Dr. One Eye keeps his one eye trained on me.
“You have a need to give back. A need.”
“Well,” I say, “A desire. Maybe that’s more—”
“Allow me to peruse your personal statement.”
Great. This guy hasn’t even read my application. He rifles through my folder, nods at a page, finds my photograph affixed to the corner and compares that face to mine, confirms that the photograph is indeed me, lowers his eye and begins reading—for five full minutes. I squirm in my chair, my eyes tracing the veins on his bald spot as he labors over the most dreaded part of the application. Took me hours to write the personal statement. As cautioned by my friends who applied last year—you have to become noticed without going over the top. You want to appear memorable, in a good way. If you’re up for a Nobel Prize or climbed Mount Everest, be sure to squeeze that into your personal statement, but always connect it to medicine. As I reached the summit of Everest, I thought about this unfortunate handicapped child I met while volunteering at the clinic—
“I find the personal statement the most telling part of the application,” my inquisitor says without looking up. “Ah, yes. Hmm.”
Hmm? I crane my neck to see what’s caused him to hmm.
He raises his head and looks at me with the slightest hint of a smile.
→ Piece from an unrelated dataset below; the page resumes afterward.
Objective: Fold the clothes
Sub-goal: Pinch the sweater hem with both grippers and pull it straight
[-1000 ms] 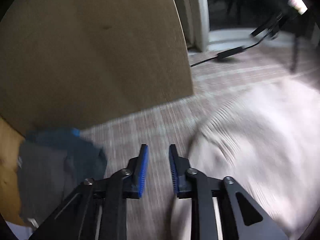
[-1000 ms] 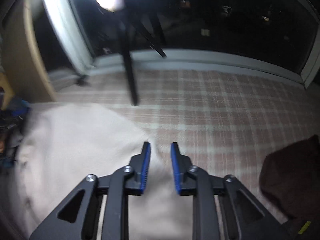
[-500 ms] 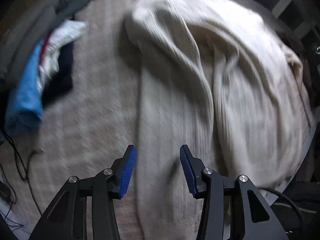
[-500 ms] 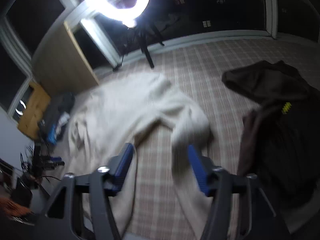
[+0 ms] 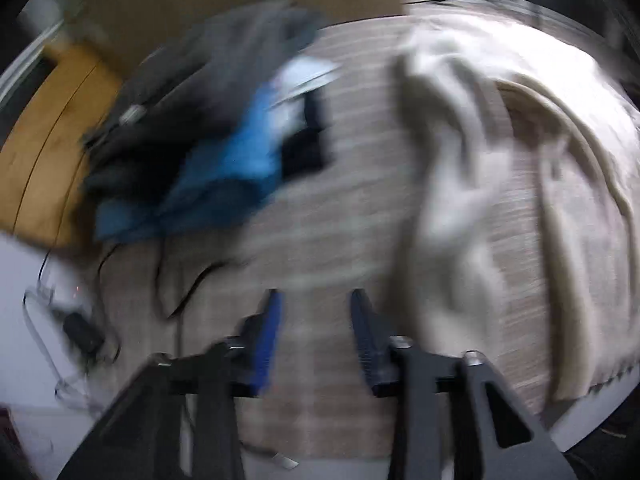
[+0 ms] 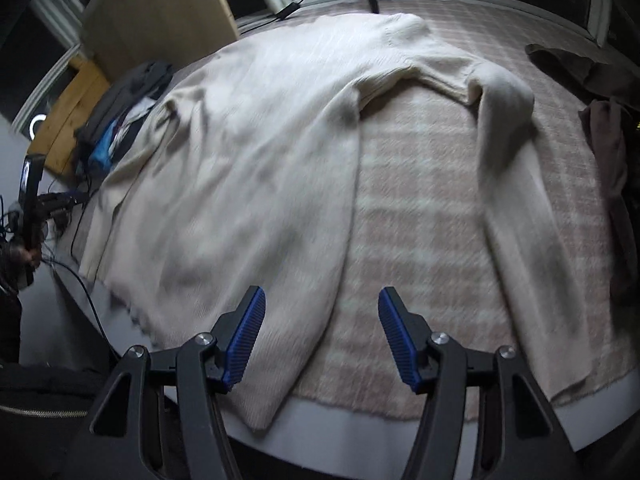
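No readable writing or brand anywhere; the left view is too blurred to make out any label.

Right tool [image 6: 321, 334]: jaws spread wide, blue pads [image 6: 245, 334] well apart, gripping nothing. It hovers above the near edge of the plaid blanket [image 6: 420, 208], w/ the cardigan's [image 6: 248, 152] left front panel under the left pad.

Left tool [image 5: 314, 336]: jaws parted, narrower gap than the right, nothing between them, over bare blanket [image 5: 320, 208].

Cream cardigan lies spread on the blanket, fronts open so plaid shows between them, one sleeve [image 6: 516, 184] running down the right side. In the left view the cardigan [image 5: 460, 184] sits just right of the tool.

Pile of clothes [image 5: 208, 136], grey, blue & white, at far left of the blanket; same pile [image 6: 120, 120] shows in the right view by the wood board [image 6: 160, 20]. Dark brown garment [image 6: 608, 136] at the right edge. Cables [image 5: 188, 292] trail off the left side.
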Available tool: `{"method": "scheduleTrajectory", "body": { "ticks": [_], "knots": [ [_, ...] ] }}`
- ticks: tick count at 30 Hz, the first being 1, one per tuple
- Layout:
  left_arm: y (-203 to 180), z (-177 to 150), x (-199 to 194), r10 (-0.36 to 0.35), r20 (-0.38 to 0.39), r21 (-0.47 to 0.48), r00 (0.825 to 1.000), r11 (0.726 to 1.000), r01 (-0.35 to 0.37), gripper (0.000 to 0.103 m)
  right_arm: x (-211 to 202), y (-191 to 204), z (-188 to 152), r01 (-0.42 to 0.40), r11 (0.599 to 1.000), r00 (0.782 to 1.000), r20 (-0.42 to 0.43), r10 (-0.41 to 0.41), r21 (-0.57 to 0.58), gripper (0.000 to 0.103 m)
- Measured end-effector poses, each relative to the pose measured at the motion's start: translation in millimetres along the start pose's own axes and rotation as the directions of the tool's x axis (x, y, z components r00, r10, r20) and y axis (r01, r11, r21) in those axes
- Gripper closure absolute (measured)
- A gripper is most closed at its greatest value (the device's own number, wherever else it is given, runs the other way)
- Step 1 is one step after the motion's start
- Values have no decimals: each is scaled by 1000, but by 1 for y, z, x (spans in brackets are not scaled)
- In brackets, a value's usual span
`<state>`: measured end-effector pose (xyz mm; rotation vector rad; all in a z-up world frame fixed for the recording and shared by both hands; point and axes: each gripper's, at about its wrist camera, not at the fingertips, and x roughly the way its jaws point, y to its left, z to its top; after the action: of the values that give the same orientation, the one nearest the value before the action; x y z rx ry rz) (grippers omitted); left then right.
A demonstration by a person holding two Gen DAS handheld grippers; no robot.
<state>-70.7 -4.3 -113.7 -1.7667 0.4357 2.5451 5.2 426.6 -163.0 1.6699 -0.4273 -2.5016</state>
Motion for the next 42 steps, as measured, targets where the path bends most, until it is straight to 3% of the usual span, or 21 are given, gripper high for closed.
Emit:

“Fascinating,” he says. “So you were a Candy Striper.”
“Yes, ah ha, for two years, in high school.”
“Two years.” He slowly closes the manila folder of my application as if shutting a door.
“Hmpf.” My aging wall-eyed interviewer frowns and waves a hand in front of his nose as if he’s smelling a carton of milk that has turned. “Do you have any questions for me?”
He tips his head to one side doubtfully, his right eye focused on me, his left eye staring at the ceiling.
“I do,” I say. His mouth flutters in surprise.
Thanks to my friends, I’m more than ready for this one.
“They always ask you if you have questions. We know that you don’t care if the medical school has opportunities for you to conduct bench research on mice. We know that you don’t care if there are volunteer positions available to work at indigent clinics during holiday breaks. We know you don’t care if there is a medical student suture lab. We know that like most med students you care only about passing your classes, eating, sleeping, and getting laid. Pretend you care. Prepare a question.”
I Googled this guy last night and found out that his research specialty is liver enzymes. I ask him about his research. That’s all it takes. He’s off and running. Dr. One Eye waxes rhapsodic about abnormal aminotransferase levels and alkaline phosphatase elevation for what seems like an hour. If a kitchen timer doesn’t beep in his battered leather briefcase, he’d still be going.
“Well, hmpf,” he says. “I have so much more to say on the subject but I’m afraid that annoying beep signifies that our time together has lapsed. I believe you’re scheduled to have lunch now with a second year medical student who will give you the real inside scoop. Ha. Well, it has been a pleasure, Mr. Youn. You are an impressive applicant.”
He pumps my hand as if I’ve just offered to fund a new wing in the administration building. Whew. Talk about completing a Hail Mary pass as time expires. I’ve aced this interview in the last possible second while learning an important sociological lesson:
The sweetest sound to anyone—even to an egomaniacal blowhard, especially to an egomaniacal blowhard—is the sound of his own voice.